La coupure complète d’Internet est un exemple de censure extrême, perpétrée par des États qui généralement se contrefichent des libertés individuelles. Il reste qu’une telle rupture des communications, aussi bien domestiques qu’internationales, coûte énormément d’argent, puisque l’opération requiert un travail intense, avec la nécessité de couper non seulement les protocoles qui connectent le pays au réseau international, mais aussi les protocoles qui connectent les FAI entre eux et avec leurs abonnés. Combien cette opération a-t-elle donc coûté au contribuable gabonais ?

 

 
 

10 Commentaires

  1. jean - jacques dit :

    Chers journaliste vous savez l’être humain prend conscient rien que il sent la douleur.Aujourd’hui on se rend compte l’internet devenu le moyen de publier tout ce que les uns et autres pensent sans respect. un pays comme cuba, ou chine on bloque tout quand les citoyen ne respectent pas.

    • gaboma dit :

      va vivre a CUBA ou en CHINE pauvre beninois. Le ne sera jamais une divtature communiste. Nous battrons contre votre dictature jusqu’au bout pour faire du Gabon une vraie democratie, si nous echouons nos enfants prendrons la releves mais nous vous vaincrons parceque les tenebres sont vous en etes les fils n’ont pas pour vocAtion de regner sur la terre et notre pays en particulier.

    • Nzuinguiri dit :

      Pourquoi mettre la censure si on n’a rien à cacher?
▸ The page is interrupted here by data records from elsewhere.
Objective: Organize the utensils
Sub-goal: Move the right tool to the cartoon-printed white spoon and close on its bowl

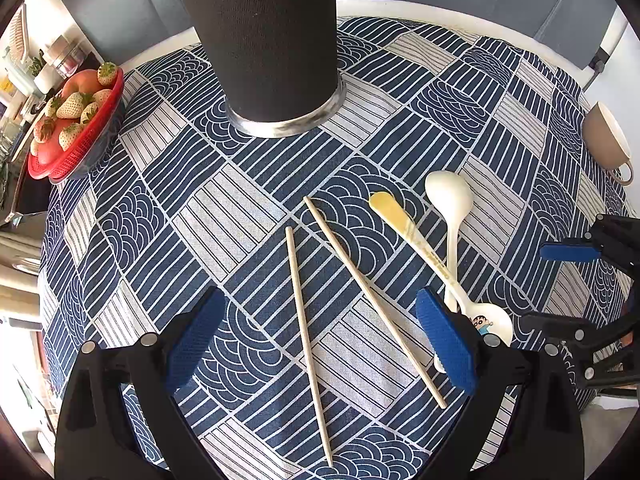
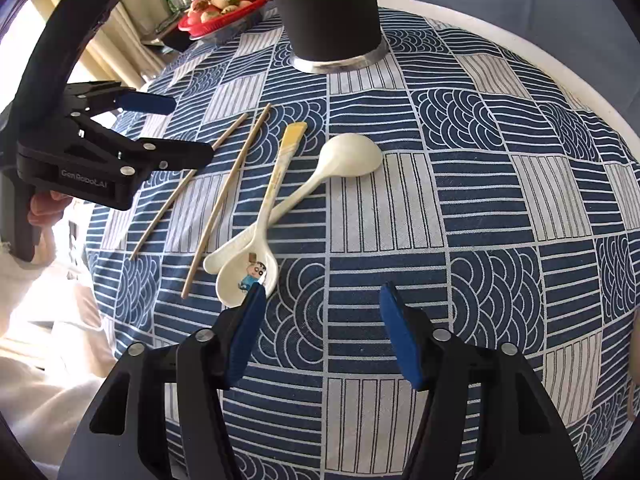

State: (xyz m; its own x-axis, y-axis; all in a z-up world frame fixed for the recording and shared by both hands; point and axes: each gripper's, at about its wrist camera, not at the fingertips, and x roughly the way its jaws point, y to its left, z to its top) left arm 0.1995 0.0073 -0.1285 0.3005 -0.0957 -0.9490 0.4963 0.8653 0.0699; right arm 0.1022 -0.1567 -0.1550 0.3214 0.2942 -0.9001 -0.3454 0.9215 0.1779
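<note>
Two wooden chopsticks (image 1: pixel 308 320) (image 1: pixel 372 296) lie loose on the blue patterned cloth, between the open jaws of my left gripper (image 1: pixel 320 340). Two white spoons lie crossed to their right: a plain one (image 1: pixel 450 200) and one with a cartoon figure and a yellow handle end (image 1: pixel 492 324). A tall black utensil cup (image 1: pixel 260 40) stands upright at the far side. In the right wrist view the chopsticks (image 2: pixel 228 192), cartoon spoon (image 2: pixel 250 276), plain spoon (image 2: pixel 352 156) and cup (image 2: pixel 328 8) show again. My right gripper (image 2: pixel 324 332) is open and empty, its left finger next to the cartoon spoon's bowl.
A red basket of strawberries and fruit (image 1: pixel 76 120) sits at the table's left edge. A beige mug (image 1: pixel 606 140) stands at the right edge. The left gripper (image 2: pixel 172 132) shows at the left of the right wrist view. The white table rim (image 2: pixel 520 52) curves behind the cloth.
</note>
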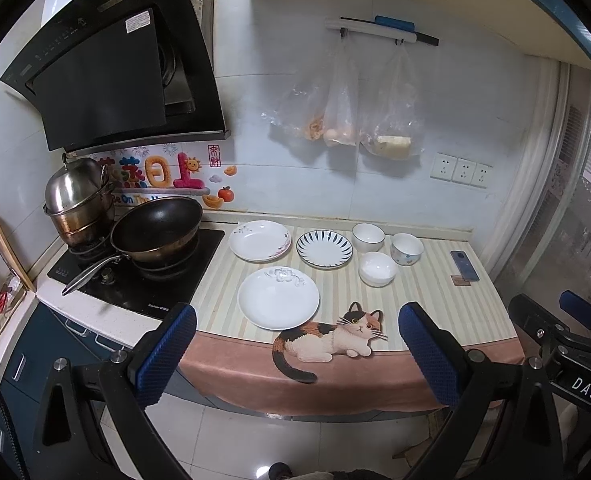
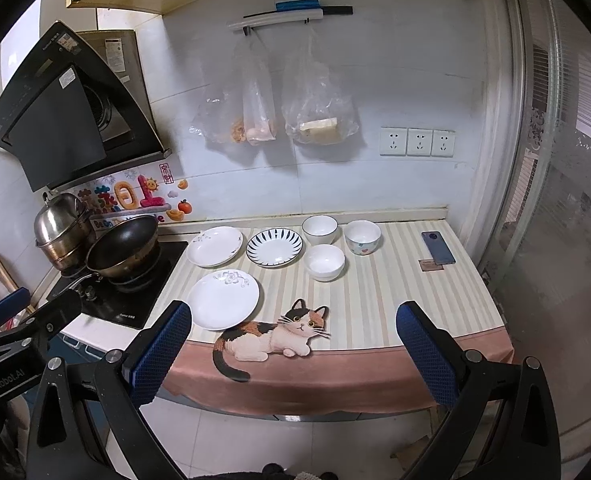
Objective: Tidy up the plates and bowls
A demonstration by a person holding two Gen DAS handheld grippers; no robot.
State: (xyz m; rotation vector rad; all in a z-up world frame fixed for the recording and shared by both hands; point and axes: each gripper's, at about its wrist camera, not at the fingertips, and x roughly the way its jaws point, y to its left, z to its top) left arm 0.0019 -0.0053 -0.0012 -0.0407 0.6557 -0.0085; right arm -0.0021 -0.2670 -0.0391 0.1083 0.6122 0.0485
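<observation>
Three plates lie on the striped mat: a white plate with a grey flower [image 1: 278, 298] [image 2: 223, 299] at the front, a floral-edged white plate [image 1: 260, 240] [image 2: 214, 246] behind it, and a blue-striped plate [image 1: 324, 249] [image 2: 274, 247]. Three bowls stand to their right: a white dark-rimmed bowl [image 1: 368, 237] [image 2: 319, 230], a patterned bowl [image 1: 406, 249] [image 2: 362, 237], and a plain white bowl [image 1: 378, 268] [image 2: 324, 262]. My left gripper [image 1: 295, 354] is open and empty, held back from the counter's front edge. My right gripper [image 2: 293, 354] is open and empty too.
A black wok [image 1: 157, 229] [image 2: 123, 245] and stacked steel pots [image 1: 78, 200] [image 2: 60, 226] sit on the hob at left. A phone [image 1: 464, 265] [image 2: 438, 247] lies at the mat's right. Plastic bags [image 1: 341, 120] [image 2: 279, 120] hang on the wall. A glass door [image 2: 567, 220] is at right.
</observation>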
La vérité finit toujours par se révéler.

    • Spy2016 dit :

      Alors il serait judicieux que vous vous installez à Cuba ou tout autres pays qui prônent la violation des libertés individuelles et surtout un pays dans lequel les citoyens s’en accommodent

    • walter dit :

      Qu’est ce que les citoyens ne respectent pas? Comment faire avaler le mensonge d’Etat à un citoyen qui, ayant toutes ses facultés en place, a été témoin vivant d’un fait.A en croire dans ce pays que le citoyen est un bébé à qui on raconterait des faits montés de toutes pièces et que ce dernier n’en a la capacité de cerner la bonne ou la mauvaise version.
      Il ne faut pas rêver, nous connaissons tous la vérité dans notre pays. Ce n’est ni la version gouvernementale ni celle de l’opposition qui nous guide, mais ce que nous savons tous, c’est-à-dire vous et nous. On a été convié à une élection présidentielle,le 27 août dernier, chacun à son niveau sait ce qui est sorti des urnes. Et le reste, tout le monde, dans son camp, en toute âme et conscience, sait ce qui s’est passé. Qui dit vrai, qui ment, nous en savons tous. Alors, en fermant Internet, que veut-on interdire et que veut-on laisser entendre? De même en détruisant certains médias et pas d’autres qui mangent la même sauce décriée ailleurs, car nous les suivons tous, nous comprenons que quelque chose ne va pas dans cet acharnement à la censure. Mais le Gabonais aujourd’hui n’est plus dupe, ce qui est autorisé il sait pourquoi, ce qui est censuré il sait toujours pourquoi.

  2. gaboma dit :

    Ali Bongo est un kamikaze et un extremiste salafiste. Il n’a pas peur ni de sa chute, ni de la mort, de rien et de personne. Mais avant, il veut faire payer cher les gabonais qui l’ont rejeté lui et sa famille en faisant mourir un maximum. Que Omar de là voit l’heritage empoisonné laisser à ses enfants. Heritage basé sur le mensonge, la manipulation, le vole. Le comble c’est l’exposition et les rusques qu’ils font courir aux altogoveens qui sont une minorités devant l’ecrasante majorité des gabonais qui ne veulent plus d’Ali en voulant nous faire croire que nos concitoyens sont unanimement pour lui. un mensonge qui doit arrêter. Nous savons que le Haut-Ogooué est la province de Myboto, Ngoulakia, Christian Bongo, Adjembè, Lébama et autres qui depuis ont choisi de se battre aux côtés du peuple pour notre dignité, la justice et l’égalité qui insalleront notre pays dans une paix durable et sécurisée.

  3. Stan dit :

    J’invite tous les consommateurs à adresser une lettre à Gabon Telecom pour exiger que toutes les heures où nous avons été privé d’internet soit déduites de notre prochaine facture et envoyées à qui de droit…
    Et pour Jean Jacques, je me permets de te dire que tu es le premier à ne pas être respecté.

  4. Nze aurel dit :

    Jean jacques est une erreur génétique dépuis le ventre de sa mère qui a choisit de faire dans la distraction.